I am grateful for this path that others are convinced is so hard for me. It is true that I do not know the names of fine wines, their lineage and classifications. It is true that I could not tell you what a Riesling, Pinot Noir or a Cabernet Sauvignon is, nor whether one has a good nose or a fulsome flavour, or generates dizzying intoxication or just a mild buzz.
Here is something that might surprise you: I turned my back on the bottle long before I took up this path. Indeed, I only took up the bottle for a matter of months, under the influence of my companions during my first year of university. Up until then, I did not sip intoxicating drinks — my innate spirit inclining towards my grandparents’ sobriety.
For a few short months, pretending to be a character I was not, I drank all manner of unpleasant liquids. One night I drank so much that I fell unconscious and was conveyed by ambulance to A&E to be brought to. I vowed the next day never to imbibe that poison again, but I was soon binging over and over, drowning my sorrows in expensive drinks, until finally, sick of the person I had become, I decided this was not the life for me. Twenty-three years ago, I turned my back on that world for good, a whole year before I set upon the path of faith I have been walking along ever since.
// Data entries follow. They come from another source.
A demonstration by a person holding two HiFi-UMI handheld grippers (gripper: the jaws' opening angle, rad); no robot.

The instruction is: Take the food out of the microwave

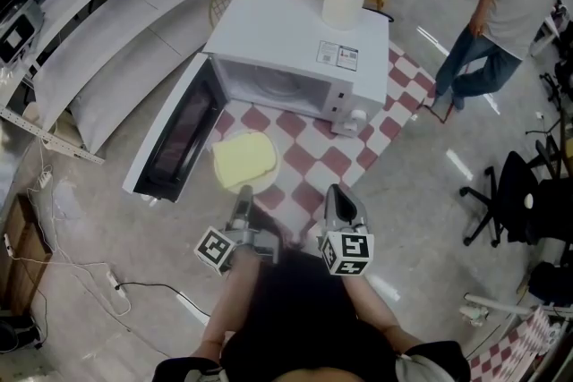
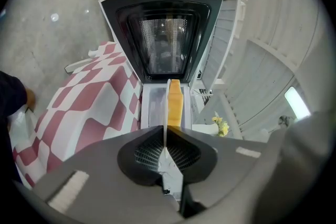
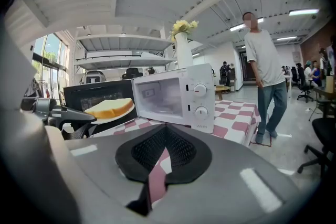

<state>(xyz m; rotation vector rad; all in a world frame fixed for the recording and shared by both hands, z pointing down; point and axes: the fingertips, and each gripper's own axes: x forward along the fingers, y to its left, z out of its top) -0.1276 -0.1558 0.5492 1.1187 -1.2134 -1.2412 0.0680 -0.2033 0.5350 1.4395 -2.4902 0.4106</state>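
Before the open microwave (image 1: 300,45) | left gripper (image 1: 243,198) clamped on plate (image 1: 261,183) rim, bread (image 1: 243,157) aboard | right gripper (image 1: 342,196) closed, empty

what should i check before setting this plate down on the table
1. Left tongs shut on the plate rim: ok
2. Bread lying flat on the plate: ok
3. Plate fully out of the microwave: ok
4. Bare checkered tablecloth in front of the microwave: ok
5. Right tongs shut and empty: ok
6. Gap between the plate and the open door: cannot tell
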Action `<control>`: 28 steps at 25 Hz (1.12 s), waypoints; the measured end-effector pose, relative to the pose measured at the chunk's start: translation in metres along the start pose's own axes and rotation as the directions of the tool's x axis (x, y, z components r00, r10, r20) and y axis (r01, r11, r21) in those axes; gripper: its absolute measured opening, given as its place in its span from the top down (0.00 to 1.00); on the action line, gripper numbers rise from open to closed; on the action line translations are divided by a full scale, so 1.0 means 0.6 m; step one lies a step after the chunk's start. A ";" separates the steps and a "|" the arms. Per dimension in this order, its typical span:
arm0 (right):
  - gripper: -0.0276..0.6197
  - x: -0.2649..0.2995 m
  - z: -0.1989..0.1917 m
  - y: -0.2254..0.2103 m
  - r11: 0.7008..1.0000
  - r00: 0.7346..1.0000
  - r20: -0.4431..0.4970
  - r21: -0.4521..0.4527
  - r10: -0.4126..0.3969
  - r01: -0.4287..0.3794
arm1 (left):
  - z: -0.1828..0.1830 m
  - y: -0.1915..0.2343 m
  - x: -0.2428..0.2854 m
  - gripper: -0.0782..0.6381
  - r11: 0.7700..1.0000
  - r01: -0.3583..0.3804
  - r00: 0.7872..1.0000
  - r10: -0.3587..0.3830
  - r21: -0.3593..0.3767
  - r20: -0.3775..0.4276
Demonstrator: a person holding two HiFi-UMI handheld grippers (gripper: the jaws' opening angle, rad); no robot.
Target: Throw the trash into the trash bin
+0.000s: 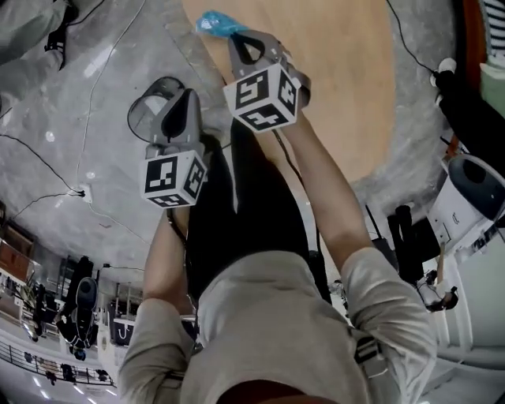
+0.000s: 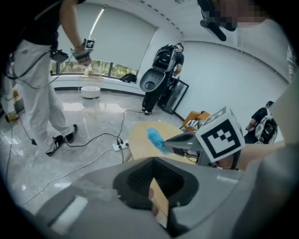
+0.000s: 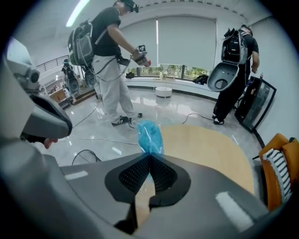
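A crumpled blue plastic wrapper (image 3: 149,134) sticks out past the tips of my right gripper (image 3: 149,157), which is shut on it. In the head view the same wrapper (image 1: 217,24) hangs at the right gripper (image 1: 237,35), over the edge of a round wooden table (image 1: 331,87). A grey round trash bin (image 1: 146,110) stands on the floor to the left, partly hidden behind my left gripper (image 1: 188,96). The left gripper (image 2: 152,161) is shut with nothing between its jaws. From it I see the right gripper's fingers (image 2: 184,142) and the wrapper (image 2: 155,138).
Cables and a power strip (image 2: 120,145) lie on the glossy grey floor (image 1: 71,118). Other people stand further off, one (image 3: 110,60) holding grippers. A white machine (image 1: 473,197) is at the right and an orange chair (image 3: 280,163) stands beside the table.
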State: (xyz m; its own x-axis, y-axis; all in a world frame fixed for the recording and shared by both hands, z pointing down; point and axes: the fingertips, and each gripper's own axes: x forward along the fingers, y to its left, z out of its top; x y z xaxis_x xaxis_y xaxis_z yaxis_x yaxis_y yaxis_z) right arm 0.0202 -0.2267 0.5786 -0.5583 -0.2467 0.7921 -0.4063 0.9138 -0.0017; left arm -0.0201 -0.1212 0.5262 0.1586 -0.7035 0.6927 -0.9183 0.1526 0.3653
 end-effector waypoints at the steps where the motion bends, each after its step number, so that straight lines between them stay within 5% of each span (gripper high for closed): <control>1: 0.94 0.006 0.010 0.025 1.000 1.000 0.008 0.006 0.022 -0.022 | -0.007 0.018 -0.011 0.87 1.000 -0.017 1.000 0.017 -0.015 0.004; 11: 0.94 0.054 0.070 0.277 0.977 0.979 0.012 -0.066 0.203 -0.202 | -0.099 0.192 -0.133 0.87 0.977 -0.158 0.986 0.164 -0.144 0.029; 28: 0.94 0.094 0.078 0.612 0.889 0.923 -0.096 -0.248 0.372 -0.384 | -0.251 0.382 -0.344 0.87 0.882 -0.293 0.932 0.349 -0.369 0.093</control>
State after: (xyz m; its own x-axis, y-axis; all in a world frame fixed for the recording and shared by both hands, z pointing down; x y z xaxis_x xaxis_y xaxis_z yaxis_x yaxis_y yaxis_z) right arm -0.1940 0.0797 0.5941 -0.5971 0.1433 0.7893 0.0324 0.9874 -0.1548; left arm -0.2084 0.1638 0.5604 -0.2064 -0.6673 0.7157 -0.7223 0.5973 0.3486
In truth, this path is not a burden for me, but brings ease. This path recognises that there is both benefit and harm in wine, but that the harm far outweighs the benefit. A recent study published in the journal, Addiction, came to much the same conclusion. This review of 1.6 million hospital inpatients found that twenty percent used alcohol harmfully, while ten percent were dependent on it. In 2018/19, there were 1.26 million hospital admissions related to alcohol consumption in England. The annual cost to the NHS for treatment of alcohol-related illness is estimated to be around £3.5 billion, with alcohol a causal factor in more than 60 medical conditions. The social cost to society is estimated to be tens of billions more, impacting crime and violence, unemployment, informal care costs, social care, lack of productivity, child poverty, family instability and quality of life.
The goal of the path I find myself on is to achieve a state of safety and health. To be a Muslim means striving throughout one’s life to be safe and healthy. If we are not moving towards this state, it is not Islam, but something else entirely. Nations, too, are charged with pursuing this goal: to care for the health and safety of its people. Striving for safety and health extends beyond the individual to the community, society and the nation as a whole. The more it broadens out, the more complicated it becomes, which is why public health is so important.
Islam starts from the outside and goes inward. At first, you become a Muslim, and you do those outward actions prescribed for you, and give up those actions that have been prohibited. This state is continuous and without end, until death takes you, but after becoming a Muslim, you must then struggle to become a Mumin. The first sign of a Mumin is that when you see something harmful, you remove it. Such is the way. The path that others believe to be hard for me, is in fact the way of ease. And I am so very grateful for it.